サンプルを２１４ｎｍにおいてＬＣを用いて分析し、検出された化合物の同一性を決定するために、異なる化合物およびＭＳの存在を検出した。次いで、ＬＣクロマトグラムからの各ピークについての積分面積％を、時間およびヒト血漿中で決定された相対安定性に対してプロットした。

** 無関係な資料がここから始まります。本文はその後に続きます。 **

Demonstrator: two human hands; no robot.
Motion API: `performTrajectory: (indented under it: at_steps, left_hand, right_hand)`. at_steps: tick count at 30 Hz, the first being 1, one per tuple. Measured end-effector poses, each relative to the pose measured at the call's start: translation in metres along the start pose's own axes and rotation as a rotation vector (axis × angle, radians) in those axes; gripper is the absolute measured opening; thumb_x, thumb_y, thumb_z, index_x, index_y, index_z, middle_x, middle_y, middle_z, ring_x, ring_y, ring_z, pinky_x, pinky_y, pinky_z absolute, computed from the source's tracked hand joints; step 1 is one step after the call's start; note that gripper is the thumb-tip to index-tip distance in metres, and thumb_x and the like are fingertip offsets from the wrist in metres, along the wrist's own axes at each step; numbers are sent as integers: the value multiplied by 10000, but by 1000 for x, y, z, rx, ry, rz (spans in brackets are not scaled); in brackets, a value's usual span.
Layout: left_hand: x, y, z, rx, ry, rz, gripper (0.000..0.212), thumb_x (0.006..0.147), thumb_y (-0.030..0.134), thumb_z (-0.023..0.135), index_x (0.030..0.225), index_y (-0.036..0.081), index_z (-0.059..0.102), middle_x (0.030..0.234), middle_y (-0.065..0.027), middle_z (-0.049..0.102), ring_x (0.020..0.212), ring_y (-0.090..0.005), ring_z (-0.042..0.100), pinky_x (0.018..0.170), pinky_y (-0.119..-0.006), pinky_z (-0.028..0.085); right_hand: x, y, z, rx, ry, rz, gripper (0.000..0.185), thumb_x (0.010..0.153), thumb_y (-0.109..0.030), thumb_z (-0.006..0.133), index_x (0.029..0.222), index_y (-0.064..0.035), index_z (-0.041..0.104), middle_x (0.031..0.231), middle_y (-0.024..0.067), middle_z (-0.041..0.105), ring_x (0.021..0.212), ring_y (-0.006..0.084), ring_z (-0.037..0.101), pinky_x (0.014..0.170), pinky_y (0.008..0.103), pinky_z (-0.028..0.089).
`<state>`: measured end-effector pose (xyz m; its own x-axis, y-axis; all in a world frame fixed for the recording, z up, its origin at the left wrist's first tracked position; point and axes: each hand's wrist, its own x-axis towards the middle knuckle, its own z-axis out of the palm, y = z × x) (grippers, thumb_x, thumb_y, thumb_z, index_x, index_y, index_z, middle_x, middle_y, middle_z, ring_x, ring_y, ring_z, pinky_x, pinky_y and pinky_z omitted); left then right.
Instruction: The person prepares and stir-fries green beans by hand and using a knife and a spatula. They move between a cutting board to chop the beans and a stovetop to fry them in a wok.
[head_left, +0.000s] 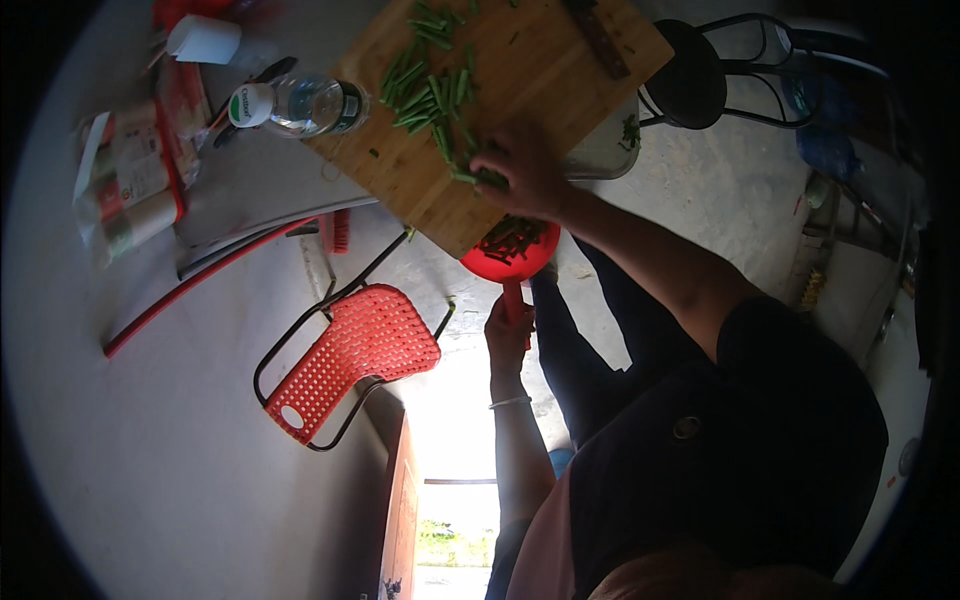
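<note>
My left hand (510, 330) grips the handle of a red plastic strainer or bowl (551, 255), held just below the near corner of a wooden cutting board (540, 82). Cut green bean pieces (510, 244) lie inside it. My right hand (521, 172) is on the board near that corner, its fingers curled around a few cut green beans (491, 178). More pieces (427, 97) are spread in a loose pile beyond it. At the board's far right lies a knife, its dark handle (604, 45) showing and its blade mostly out of view.
A clear plastic bottle (315, 105) lies at the board's left, near a white cup (204, 39) and packaged goods (135, 172). A clear container (611, 154) sits partly under the board. A red woven chair (360, 352) stands at left, a black round stool (686, 75) at upper right.
</note>
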<state>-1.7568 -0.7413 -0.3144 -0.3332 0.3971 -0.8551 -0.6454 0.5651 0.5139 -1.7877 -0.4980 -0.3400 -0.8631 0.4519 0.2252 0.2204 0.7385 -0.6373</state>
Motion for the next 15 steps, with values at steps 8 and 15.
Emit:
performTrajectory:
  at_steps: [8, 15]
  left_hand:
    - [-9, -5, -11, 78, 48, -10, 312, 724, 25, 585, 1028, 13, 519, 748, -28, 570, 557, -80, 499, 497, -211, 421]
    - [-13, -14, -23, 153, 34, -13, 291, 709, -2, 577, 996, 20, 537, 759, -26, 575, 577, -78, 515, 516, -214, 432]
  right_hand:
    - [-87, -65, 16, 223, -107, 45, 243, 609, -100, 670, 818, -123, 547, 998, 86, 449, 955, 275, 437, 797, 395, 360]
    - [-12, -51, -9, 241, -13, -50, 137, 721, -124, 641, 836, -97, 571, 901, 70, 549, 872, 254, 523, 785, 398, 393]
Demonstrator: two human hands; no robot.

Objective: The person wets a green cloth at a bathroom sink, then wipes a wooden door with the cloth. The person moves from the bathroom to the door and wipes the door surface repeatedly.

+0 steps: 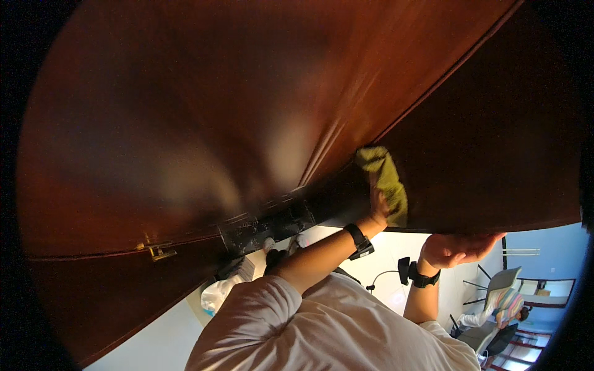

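Note:
In my left hand (381, 206) is a yellow-green cloth (387, 171), bunched and slightly blurred, which lies against the dark brown wood panel (482, 130). Its top end reaches the seam where that panel meets a glossy reddish-brown panel (185, 83). My right hand (457, 250) is at the lower edge of the dark panel, palm partly showing, fingers stretched along the edge. Part of that hand is hidden by the edge, so its grip is unclear. Both wrists wear black straps with small dark boxes.
A brass handle (157, 250) sticks out at the left. Clear plastic wrapping (216, 294) lies beside a white stack (241, 269). Below, a dark scuffed strip (267, 227) runs near my feet. Grey chairs (503, 280) and a person in a striped top (508, 303) are at the far right.

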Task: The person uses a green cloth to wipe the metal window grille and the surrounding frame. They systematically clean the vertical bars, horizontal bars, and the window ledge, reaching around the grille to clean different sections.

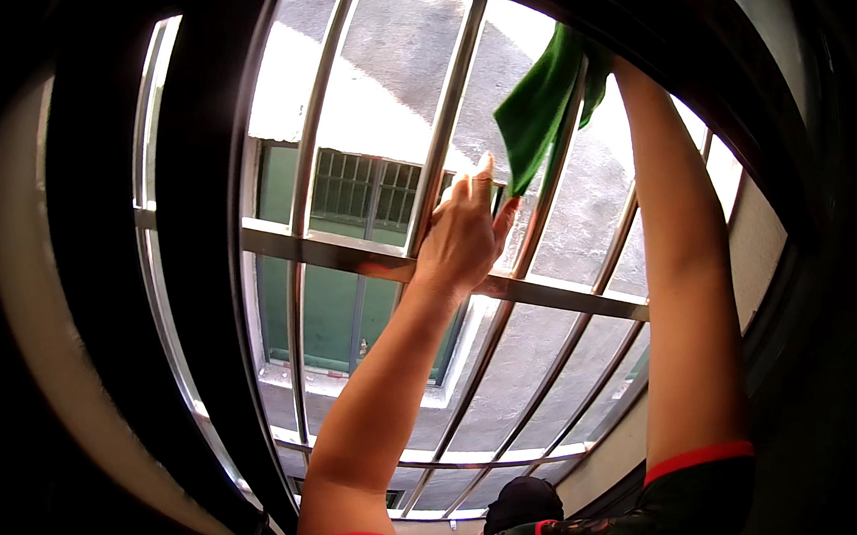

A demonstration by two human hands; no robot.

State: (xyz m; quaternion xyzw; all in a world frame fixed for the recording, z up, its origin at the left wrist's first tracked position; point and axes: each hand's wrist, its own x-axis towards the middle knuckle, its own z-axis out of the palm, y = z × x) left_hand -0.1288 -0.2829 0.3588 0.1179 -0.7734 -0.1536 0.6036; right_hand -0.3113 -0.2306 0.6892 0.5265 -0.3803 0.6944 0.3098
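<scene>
My left hand (464, 228) is raised against the metal window bars, fingers pointing up and apart, just above the horizontal crossbar (325, 255). Its thumb is at the lower tip of a green cloth (536, 106); whether they touch is unclear. This cloth hangs in folds over or beside an upright bar (552, 186), its top hidden by a dark curved edge. My right forearm (680, 237) reaches up on the right to the cloth's top, where the hand itself is out of view behind that dark edge.
Beyond the bars stand a grey rough wall (509, 380) and a window with green panes (325, 318) and its own grille (365, 190). Lower down runs another crossbar (499, 458). Dark frame parts surround the opening. A black rounded thing (524, 503) shows at the bottom.
</scene>
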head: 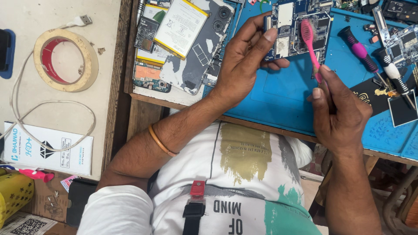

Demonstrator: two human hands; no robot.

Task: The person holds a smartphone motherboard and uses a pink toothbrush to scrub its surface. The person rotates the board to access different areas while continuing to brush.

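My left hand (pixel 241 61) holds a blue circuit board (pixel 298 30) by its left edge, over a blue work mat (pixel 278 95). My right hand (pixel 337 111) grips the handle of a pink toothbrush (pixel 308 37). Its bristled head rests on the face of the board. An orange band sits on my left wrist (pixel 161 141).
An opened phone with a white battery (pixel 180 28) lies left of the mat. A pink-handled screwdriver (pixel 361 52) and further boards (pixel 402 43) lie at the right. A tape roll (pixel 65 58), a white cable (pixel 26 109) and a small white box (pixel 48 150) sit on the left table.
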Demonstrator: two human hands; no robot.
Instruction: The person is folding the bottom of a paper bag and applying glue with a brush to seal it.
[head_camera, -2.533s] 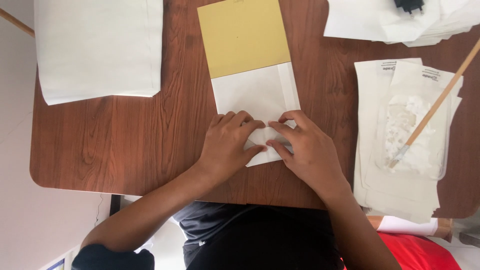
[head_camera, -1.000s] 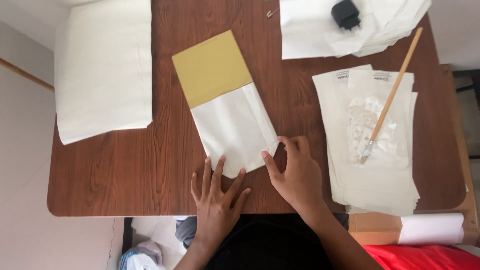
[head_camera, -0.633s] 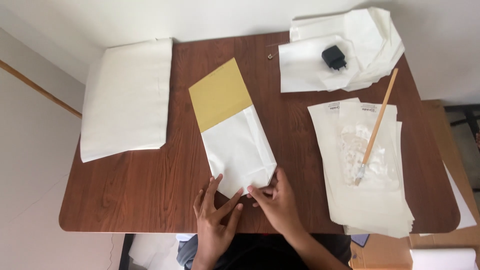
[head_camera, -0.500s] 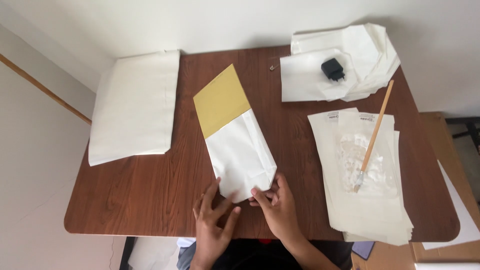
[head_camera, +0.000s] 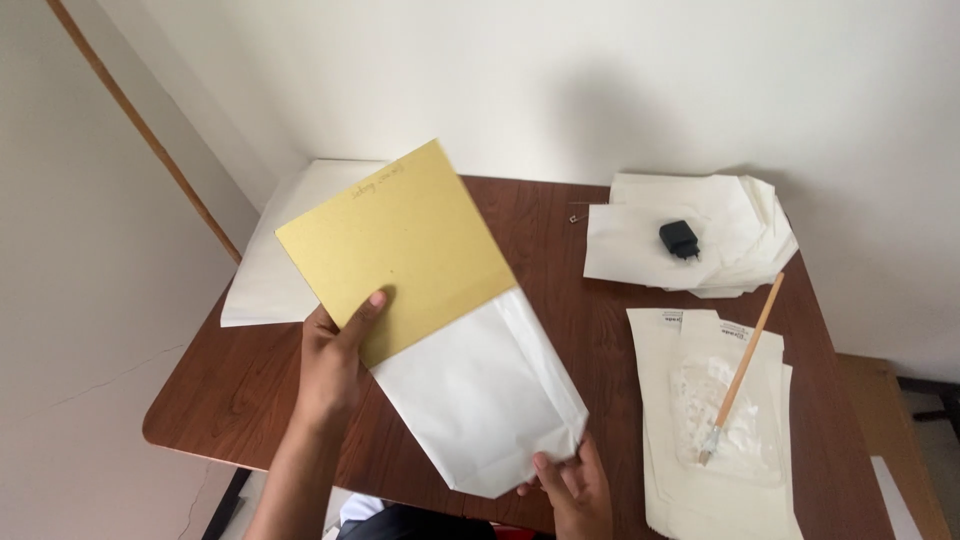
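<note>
A white paper bag (head_camera: 480, 395) with a yellow card (head_camera: 400, 245) in it is held raised above the brown table (head_camera: 250, 390). Its left edge is gripped by the left hand (head_camera: 335, 360), thumb on the card; its lower corner is pinched by the right hand (head_camera: 570, 485). Right of the bag, a brush (head_camera: 742, 368) lies on stacked white bags (head_camera: 720, 430).

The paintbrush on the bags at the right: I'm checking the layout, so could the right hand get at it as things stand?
Probably yes, but not freely: the right hand grips the white bag. The paintbrush lies uncovered on the flat bags, with nothing between.
</note>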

Ｄｙｎ Ａ−（１−１３）−ＯＨおよびＤｙｎ Ａ−（１−１３）−ＮＨ₂についての
安定性データは、文献に報告されたデータと一致した：ダイノルフィンペプチドのタンパク分解性崩壊は、かなり迅速である。Ｄｙｎ Ａ−（１−１３）−ＯＨは、約１０分の半減期を有した。Ｄｙｎ Ａ−（１−１３）−ＮＨ₂は、約３０分の半減期を有した。対照
的に、Ｄｙｎ Ａ−（１−１３）−ＮＨ₂は、血清ペプチターゼ活性の存在下で顕著な安
定性を示した。非改変ダイノルフィンペプチドを、６０分以内に分解する。対照的に、改変ダイノルフィンペプチド（Ｄｙｎ Ａ−（１−１３）−ＮＨ₂）は、４８０分まで血清
ペプチターゼ活性に安定である。

ダイノルフィン結合体の安定性決定を、ＥＬＩＳＡによって決定する。観測されたシグナルが、ダイノルフィン結合体に起因するか否かおよびこの結合体が、何かを決定するために、８時間後の反応混合物のＬＣ質量分光分析を実行した。質量分光法の使用は、結合体の分子量の決定を可能にし、そしてダイノルフィン結合体の任意の切断された形態であるか否かの決定を可能にする。ヒト血漿の質量分析は、アルブミンの２つの形態、６６４３６Ｄａでの遊離のチオールおよび６６５５７Ｄａにおける酸化形態を示す。質量分光法はまた、均等な混合物での、Ｄｙｎ ２−１３切断化結合体（６８０４６Ｄａ）とインタ
クトなＤｙｎ １−１３結合体（６８２０７Ｄａ）との間で区別し得る。

４８０分の曝露の後、血清から得たダイノルフィンサンプルの血清ペプチターゼに対する質量分光分析は、インタクトな結合体（６８１９２Ｄａ）の存在のみを同定し、崩壊産物の存在を同定しなく、それによって、血清ペプチターゼ活性からのダイノルフィン結合体の安定性を実証する。

Claims (1)

1. 明細書に記載の改変された治療用ペプチド。